WHAT YOU SHOULD DO - Pull out every line below holding the word "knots".

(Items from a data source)
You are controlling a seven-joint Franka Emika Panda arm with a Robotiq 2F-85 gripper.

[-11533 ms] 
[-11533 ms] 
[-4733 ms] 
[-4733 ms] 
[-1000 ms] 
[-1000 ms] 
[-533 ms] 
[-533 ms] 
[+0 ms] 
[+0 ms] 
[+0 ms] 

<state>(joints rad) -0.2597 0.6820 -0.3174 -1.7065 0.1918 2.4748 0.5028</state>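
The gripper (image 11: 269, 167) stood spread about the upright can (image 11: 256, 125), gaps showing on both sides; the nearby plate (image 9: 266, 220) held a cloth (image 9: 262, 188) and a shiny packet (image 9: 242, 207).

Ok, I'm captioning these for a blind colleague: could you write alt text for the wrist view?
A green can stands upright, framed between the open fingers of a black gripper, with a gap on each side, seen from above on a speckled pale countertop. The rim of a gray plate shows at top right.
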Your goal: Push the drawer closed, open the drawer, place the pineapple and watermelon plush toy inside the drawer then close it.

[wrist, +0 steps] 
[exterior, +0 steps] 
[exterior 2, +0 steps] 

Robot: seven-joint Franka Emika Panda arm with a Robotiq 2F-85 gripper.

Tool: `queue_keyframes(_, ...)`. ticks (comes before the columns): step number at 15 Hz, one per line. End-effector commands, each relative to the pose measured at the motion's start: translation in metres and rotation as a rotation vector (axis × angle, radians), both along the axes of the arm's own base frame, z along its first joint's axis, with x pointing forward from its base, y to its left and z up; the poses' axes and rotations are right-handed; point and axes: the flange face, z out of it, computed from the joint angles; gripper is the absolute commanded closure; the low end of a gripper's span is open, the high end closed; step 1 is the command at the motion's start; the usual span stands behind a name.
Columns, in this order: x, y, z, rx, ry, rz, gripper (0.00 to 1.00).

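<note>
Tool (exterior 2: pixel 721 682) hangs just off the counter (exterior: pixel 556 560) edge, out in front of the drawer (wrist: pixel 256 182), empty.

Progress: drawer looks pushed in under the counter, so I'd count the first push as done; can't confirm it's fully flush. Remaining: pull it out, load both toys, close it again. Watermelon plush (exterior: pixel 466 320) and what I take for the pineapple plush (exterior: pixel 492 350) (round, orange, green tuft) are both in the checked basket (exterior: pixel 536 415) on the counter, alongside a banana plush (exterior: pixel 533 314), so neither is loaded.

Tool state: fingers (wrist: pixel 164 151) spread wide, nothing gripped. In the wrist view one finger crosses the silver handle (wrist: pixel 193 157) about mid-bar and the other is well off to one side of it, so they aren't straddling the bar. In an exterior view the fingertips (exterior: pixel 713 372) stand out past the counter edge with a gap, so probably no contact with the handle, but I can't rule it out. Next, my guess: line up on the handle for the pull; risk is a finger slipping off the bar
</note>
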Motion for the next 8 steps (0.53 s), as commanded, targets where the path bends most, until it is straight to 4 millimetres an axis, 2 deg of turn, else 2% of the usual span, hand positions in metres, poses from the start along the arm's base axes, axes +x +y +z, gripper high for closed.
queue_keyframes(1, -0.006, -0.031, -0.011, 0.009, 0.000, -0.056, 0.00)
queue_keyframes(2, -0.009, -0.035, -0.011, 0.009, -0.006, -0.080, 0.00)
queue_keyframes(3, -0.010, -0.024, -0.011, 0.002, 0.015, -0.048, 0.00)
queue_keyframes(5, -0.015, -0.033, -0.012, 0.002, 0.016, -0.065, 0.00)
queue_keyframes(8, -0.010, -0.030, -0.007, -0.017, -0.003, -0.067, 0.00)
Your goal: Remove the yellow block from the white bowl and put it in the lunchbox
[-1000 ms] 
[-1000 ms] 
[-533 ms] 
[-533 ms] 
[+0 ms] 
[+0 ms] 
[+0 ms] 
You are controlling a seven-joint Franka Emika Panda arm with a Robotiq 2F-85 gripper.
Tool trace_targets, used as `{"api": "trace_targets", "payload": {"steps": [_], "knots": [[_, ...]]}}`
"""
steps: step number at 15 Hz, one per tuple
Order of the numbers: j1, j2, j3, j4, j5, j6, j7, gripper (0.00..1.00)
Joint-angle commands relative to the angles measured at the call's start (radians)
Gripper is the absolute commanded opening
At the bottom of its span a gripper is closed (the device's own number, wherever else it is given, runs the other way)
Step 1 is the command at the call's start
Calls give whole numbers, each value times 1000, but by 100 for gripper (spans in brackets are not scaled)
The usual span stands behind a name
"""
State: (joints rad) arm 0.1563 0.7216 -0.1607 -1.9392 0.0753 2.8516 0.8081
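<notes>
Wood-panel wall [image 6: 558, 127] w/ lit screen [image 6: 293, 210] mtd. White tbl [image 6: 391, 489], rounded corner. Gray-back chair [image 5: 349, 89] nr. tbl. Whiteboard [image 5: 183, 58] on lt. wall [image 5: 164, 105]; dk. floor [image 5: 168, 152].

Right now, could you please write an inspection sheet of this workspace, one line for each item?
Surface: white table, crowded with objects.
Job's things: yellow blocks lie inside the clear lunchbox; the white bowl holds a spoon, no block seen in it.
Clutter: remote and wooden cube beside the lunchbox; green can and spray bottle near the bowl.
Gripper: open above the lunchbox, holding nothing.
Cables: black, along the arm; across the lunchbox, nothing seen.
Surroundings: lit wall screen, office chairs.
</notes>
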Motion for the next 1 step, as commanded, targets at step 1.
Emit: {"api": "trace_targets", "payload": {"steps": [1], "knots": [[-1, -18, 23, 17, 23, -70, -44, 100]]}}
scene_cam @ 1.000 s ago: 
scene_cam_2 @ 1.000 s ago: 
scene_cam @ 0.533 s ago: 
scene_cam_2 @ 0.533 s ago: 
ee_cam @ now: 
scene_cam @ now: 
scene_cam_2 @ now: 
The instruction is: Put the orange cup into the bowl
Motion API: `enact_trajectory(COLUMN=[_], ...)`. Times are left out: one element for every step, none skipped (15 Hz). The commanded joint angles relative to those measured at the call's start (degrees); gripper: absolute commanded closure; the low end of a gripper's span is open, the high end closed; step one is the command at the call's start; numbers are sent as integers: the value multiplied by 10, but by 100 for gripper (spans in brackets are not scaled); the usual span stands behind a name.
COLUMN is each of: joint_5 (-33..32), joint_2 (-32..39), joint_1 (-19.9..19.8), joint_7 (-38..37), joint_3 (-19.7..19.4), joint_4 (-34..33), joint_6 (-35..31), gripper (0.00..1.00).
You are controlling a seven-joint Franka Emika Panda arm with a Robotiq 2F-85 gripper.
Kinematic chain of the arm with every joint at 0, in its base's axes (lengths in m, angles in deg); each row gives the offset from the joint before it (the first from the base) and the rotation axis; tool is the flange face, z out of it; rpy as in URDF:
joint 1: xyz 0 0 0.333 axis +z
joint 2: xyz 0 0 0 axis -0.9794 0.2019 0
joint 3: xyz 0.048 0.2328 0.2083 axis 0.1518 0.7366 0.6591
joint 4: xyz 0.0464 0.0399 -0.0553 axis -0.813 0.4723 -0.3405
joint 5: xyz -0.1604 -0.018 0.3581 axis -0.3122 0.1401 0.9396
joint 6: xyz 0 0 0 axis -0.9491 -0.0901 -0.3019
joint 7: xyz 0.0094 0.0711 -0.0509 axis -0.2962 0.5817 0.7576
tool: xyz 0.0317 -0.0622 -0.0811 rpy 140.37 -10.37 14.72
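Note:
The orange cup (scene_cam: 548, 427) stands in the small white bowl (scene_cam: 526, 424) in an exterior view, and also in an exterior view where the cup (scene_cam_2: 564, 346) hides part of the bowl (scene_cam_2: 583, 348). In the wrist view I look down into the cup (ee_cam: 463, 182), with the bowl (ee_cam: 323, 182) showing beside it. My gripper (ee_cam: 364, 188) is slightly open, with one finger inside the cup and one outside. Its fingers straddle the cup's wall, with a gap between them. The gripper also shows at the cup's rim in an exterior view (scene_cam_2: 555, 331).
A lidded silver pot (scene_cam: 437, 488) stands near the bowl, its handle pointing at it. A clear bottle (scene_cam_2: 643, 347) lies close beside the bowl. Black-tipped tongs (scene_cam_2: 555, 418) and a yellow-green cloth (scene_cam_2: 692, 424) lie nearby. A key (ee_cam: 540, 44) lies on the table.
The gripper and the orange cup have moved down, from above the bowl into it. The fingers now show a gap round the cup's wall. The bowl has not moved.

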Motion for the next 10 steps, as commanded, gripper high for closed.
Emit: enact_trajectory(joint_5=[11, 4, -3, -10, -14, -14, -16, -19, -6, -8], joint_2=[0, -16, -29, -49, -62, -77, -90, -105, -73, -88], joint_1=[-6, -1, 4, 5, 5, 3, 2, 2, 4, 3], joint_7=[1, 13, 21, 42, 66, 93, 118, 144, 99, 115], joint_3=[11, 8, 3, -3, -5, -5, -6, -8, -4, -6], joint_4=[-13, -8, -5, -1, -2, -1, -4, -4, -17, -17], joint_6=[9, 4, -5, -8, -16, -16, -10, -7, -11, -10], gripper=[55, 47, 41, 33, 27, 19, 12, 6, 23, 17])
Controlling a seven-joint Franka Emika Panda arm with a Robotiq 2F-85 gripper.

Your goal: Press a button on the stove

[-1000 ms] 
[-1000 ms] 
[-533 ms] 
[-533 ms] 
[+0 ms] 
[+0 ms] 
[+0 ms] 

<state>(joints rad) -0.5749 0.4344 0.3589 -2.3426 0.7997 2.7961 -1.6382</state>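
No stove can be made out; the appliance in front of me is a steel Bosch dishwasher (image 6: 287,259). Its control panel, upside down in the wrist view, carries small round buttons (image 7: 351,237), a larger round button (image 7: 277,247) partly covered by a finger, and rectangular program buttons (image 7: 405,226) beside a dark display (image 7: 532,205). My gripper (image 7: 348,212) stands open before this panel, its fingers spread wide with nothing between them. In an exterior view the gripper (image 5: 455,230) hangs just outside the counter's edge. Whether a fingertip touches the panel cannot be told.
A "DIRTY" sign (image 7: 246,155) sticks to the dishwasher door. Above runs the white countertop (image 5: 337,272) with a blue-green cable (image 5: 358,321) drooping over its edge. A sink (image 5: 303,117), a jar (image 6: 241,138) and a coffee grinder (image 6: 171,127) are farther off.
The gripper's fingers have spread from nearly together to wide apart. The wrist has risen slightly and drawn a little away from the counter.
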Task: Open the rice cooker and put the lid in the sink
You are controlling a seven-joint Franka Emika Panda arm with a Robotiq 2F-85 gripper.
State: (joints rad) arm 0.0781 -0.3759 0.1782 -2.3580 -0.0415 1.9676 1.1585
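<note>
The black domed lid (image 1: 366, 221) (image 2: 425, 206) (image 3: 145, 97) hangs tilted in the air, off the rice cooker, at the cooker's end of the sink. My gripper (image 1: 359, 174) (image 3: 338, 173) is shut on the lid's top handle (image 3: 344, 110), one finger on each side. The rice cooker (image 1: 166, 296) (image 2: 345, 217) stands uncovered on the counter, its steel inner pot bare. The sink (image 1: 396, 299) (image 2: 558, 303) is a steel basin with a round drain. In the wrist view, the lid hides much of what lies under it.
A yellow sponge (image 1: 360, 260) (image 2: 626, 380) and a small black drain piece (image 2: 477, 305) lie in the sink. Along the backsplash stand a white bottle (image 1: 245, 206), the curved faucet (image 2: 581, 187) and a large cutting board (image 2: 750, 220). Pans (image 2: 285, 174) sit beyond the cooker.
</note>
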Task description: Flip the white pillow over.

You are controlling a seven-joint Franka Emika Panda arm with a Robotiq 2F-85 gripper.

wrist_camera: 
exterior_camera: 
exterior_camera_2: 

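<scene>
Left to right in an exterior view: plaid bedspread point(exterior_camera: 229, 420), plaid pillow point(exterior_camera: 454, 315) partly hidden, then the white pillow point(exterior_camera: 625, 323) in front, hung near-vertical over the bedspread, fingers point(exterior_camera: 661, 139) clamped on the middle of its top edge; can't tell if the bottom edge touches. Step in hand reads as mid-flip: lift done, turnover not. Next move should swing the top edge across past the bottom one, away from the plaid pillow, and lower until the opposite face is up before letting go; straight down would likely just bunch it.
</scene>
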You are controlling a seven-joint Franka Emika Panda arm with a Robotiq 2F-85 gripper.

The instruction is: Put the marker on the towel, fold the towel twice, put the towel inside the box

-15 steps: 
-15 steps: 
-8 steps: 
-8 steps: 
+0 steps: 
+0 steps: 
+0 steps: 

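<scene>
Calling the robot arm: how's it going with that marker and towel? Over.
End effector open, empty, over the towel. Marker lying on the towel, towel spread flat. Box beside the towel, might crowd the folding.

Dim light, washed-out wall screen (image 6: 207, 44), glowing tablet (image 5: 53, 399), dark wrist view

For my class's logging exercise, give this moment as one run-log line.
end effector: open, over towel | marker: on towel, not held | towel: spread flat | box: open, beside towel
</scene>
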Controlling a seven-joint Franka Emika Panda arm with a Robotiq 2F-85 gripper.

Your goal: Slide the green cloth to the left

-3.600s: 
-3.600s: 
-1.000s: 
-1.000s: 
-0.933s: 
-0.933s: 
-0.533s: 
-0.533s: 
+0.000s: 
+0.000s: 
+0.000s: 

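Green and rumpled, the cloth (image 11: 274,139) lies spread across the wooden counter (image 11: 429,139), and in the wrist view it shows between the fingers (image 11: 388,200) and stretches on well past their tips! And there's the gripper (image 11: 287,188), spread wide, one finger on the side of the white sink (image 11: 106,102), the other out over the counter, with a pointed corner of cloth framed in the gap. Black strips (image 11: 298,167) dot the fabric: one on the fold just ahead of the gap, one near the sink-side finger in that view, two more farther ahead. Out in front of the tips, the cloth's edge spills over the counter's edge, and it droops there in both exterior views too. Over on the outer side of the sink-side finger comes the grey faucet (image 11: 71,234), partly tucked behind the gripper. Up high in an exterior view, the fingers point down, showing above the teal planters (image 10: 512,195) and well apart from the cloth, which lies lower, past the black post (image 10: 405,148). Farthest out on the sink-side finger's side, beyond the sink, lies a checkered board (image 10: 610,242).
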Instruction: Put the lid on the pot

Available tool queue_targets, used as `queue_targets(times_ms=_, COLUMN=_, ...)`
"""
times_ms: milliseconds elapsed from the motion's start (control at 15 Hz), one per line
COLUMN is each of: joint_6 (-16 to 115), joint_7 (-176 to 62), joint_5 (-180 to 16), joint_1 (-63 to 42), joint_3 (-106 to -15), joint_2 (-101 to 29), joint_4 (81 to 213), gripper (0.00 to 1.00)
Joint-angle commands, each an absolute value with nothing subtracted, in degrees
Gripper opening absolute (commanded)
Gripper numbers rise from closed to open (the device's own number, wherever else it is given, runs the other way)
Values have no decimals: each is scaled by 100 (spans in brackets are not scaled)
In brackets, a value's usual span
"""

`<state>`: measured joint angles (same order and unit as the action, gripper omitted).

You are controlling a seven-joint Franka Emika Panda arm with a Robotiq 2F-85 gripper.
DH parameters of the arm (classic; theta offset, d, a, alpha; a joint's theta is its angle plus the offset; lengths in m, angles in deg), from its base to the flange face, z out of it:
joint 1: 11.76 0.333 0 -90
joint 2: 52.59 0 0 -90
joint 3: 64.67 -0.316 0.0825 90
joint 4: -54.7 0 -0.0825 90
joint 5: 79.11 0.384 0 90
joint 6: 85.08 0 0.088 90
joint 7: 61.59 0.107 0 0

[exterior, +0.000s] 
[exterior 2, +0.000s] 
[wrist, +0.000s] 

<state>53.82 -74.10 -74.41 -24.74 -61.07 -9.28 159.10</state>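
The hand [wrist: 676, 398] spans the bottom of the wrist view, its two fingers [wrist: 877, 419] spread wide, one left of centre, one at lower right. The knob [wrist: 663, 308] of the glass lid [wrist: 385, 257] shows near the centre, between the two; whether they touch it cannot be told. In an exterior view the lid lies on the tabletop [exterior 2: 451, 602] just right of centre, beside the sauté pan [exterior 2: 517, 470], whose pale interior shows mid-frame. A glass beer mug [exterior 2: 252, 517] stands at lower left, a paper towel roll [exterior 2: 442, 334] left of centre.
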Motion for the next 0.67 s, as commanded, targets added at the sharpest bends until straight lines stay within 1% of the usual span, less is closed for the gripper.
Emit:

EXERCISE SOLUTION -
Tool trace_targets, used as `{"api": "trace_targets", "payload": {"steps": [_], "knots": [[_, ...]]}}`
Emit: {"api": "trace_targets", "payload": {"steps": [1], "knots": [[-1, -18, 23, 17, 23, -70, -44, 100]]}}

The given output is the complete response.